I appreciate your help. Many thanks!
I used Seurat, and in Seurat, I have gene names (which some are with gene-symbols and some with ENSG ids). Then I did Pseudobulk. how can I convert them or add ENS IDs as alternatives in another column in Seurat?
Why is your
GeneName
column in mapped a mix of Ensembl IDs and gene names? What Jared wants to say is that during the preprocessing you should already have made sure that you only have a constant identifier (Ensembl IDs) present, and not this wild mix.

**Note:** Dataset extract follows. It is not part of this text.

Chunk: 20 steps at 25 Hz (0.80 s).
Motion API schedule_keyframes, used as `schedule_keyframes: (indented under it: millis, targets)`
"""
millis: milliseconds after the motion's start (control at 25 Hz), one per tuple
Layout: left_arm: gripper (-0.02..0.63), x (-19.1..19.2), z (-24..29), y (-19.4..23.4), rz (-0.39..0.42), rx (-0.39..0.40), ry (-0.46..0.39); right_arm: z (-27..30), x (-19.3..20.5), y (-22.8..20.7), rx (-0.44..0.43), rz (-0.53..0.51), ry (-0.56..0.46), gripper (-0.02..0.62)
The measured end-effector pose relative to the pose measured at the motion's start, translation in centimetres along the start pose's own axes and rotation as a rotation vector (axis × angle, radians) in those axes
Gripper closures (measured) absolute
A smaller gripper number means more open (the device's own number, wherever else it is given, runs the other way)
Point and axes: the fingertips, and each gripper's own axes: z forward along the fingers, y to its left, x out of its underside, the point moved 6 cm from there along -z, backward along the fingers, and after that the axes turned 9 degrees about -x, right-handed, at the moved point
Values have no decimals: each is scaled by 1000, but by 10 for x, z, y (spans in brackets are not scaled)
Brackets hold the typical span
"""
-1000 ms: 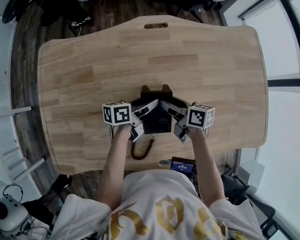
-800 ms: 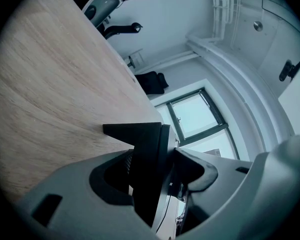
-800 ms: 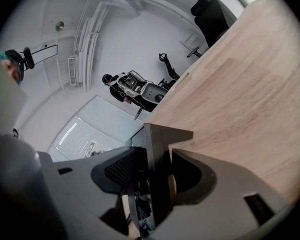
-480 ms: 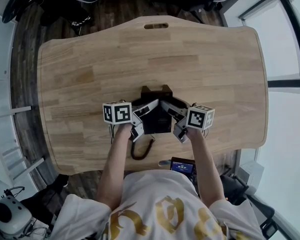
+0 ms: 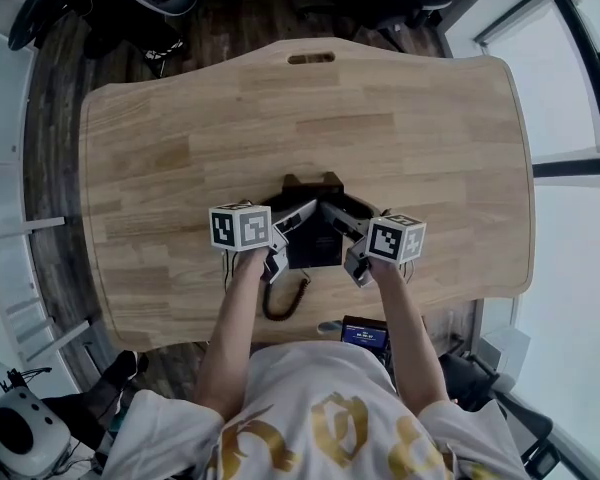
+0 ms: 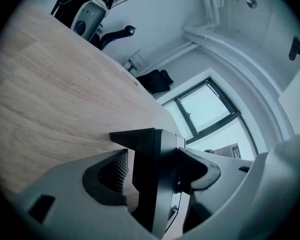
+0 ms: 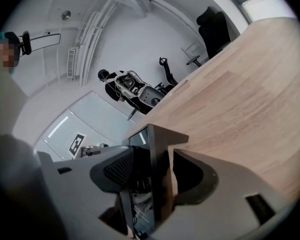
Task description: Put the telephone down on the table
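The black, boxy desk telephone (image 5: 312,236) is sitting near the person's edge of the pale, plank-jointed wooden table (image 5: 380,118). Its long axis is running away from the person, and its black coiled cord (image 5: 283,303) is curling back toward the table's near rim. It is lying directly between the two tools. The left gripper (image 5: 283,238) is flanking its left side and the right gripper (image 5: 348,238) its right, both angled inward and slightly down, neither nearer than the other. In the left gripper view the jaws are opening. The telephone's dark edge is standing between them, with a sliver of wood showing beside one ribbed pad, so the pads are no longer pressing on it. In the right gripper view the jaws are grasping the opposite edge, the ribbed pad lying against the plate. The base looks to be resting on the wood already, so the set-down seems nearly done. What is remaining is a release on the right and a clean outward retreat by each gripper, sideways and away from the body, without dragging it. Around the table, dark wood flooring (image 5: 230,8) is showing, office chairs (image 7: 135,91) are standing beyond the far edge, and large windows (image 5: 580,68) are brightening the right side.
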Motion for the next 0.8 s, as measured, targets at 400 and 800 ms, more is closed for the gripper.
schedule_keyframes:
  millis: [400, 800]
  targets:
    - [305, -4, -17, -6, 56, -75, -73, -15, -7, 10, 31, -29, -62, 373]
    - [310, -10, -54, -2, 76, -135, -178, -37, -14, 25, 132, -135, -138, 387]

From a constant identifier it is easy to convert, e.g. by loading a GTF file that contains both ID and name, and then just do a left join with that.This is exactly my point. You should not have gotten data to this state unintentionally, so you need to double-check what was done upstream to see where the swaps occurred and rectify it at that point.
It was 10X data, and I processed it using Seurat. Then, I came to the point of Pseudobulk using DESeq2. Does this mean I have to check which parameters they used in Cellranger, or do I have to check/change something in my Seurat analysis?